▶ **WORK TASK**:
Restate all of the following data exactly, keeping any images out of the copy.

▶ **SUPPLIED INFORMATION**:
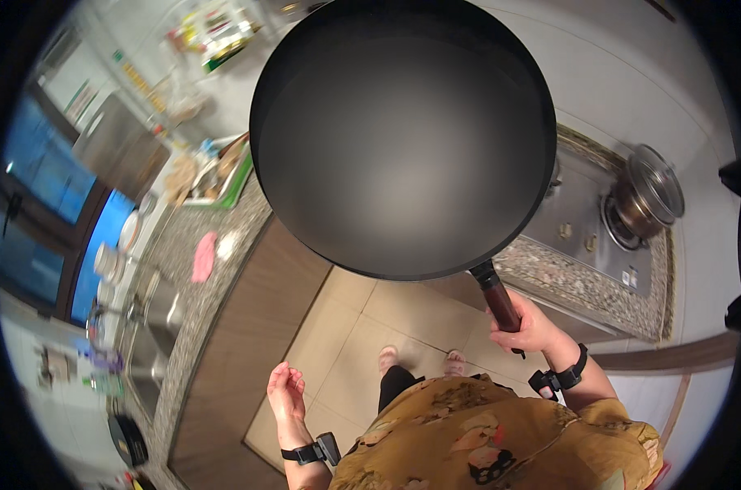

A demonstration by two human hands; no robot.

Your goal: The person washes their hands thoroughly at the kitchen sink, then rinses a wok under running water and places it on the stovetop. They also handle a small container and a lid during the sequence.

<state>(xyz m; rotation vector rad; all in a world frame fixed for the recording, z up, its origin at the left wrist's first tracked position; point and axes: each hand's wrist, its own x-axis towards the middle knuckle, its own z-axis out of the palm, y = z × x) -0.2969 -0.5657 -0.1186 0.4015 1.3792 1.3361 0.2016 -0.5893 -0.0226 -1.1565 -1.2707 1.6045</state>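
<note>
A large dark wok (401,153) is held up before me, its smooth inside facing the camera and filling the upper middle of the view. My right hand (526,324) is closed around its brown handle. My left hand (286,389) is raised over the floor at the lower left, holding nothing, its fingers loosely curled and apart from the wok. The wok hides part of the counter and of the gas hob (584,226) behind it.
A pot with a glass lid (646,190) stands on the hob's right burner. Along the left counter are a pink cloth (204,256), a green-edged tray (238,177) of utensils and a steel sink (150,355). A cutting board (122,147) stands near the window.
</note>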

▶ **REPLY**:
A demonstration by two human hands; no robot.

Your goal: The person washes their hands thoroughly at the kitchen sink, then rinses a wok under running water and places it on the stovetop. They also handle a small container and a lid during the sequence.

<state>(xyz m; rotation vector rad; all in a world frame fixed for the recording, z up, its origin at the left wrist's first tracked position; point and axes: each hand's wrist, its own x-axis towards the middle knuckle, its own z-axis out of the palm, y = z × x) -0.2969 -0.5657 -0.1186 0.4015 1.3792 1.3361 0.2016 -0.5893 -0.0226 -1.1565 -1.2707 1.6045</state>
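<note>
A large dark wok (401,153) is held up before me, its smooth inside facing the camera and filling the upper middle of the view. My right hand (526,324) is closed around its brown handle. My left hand (286,389) is raised over the floor at the lower left, holding nothing, its fingers loosely curled and apart from the wok. The wok hides part of the counter and of the gas hob (584,226) behind it.
A pot with a glass lid (646,190) stands on the hob's right burner. Along the left counter are a pink cloth (204,256), a green-edged tray (238,177) of utensils and a steel sink (150,355). A cutting board (122,147) stands near the window.
</note>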

This output has been written out in full.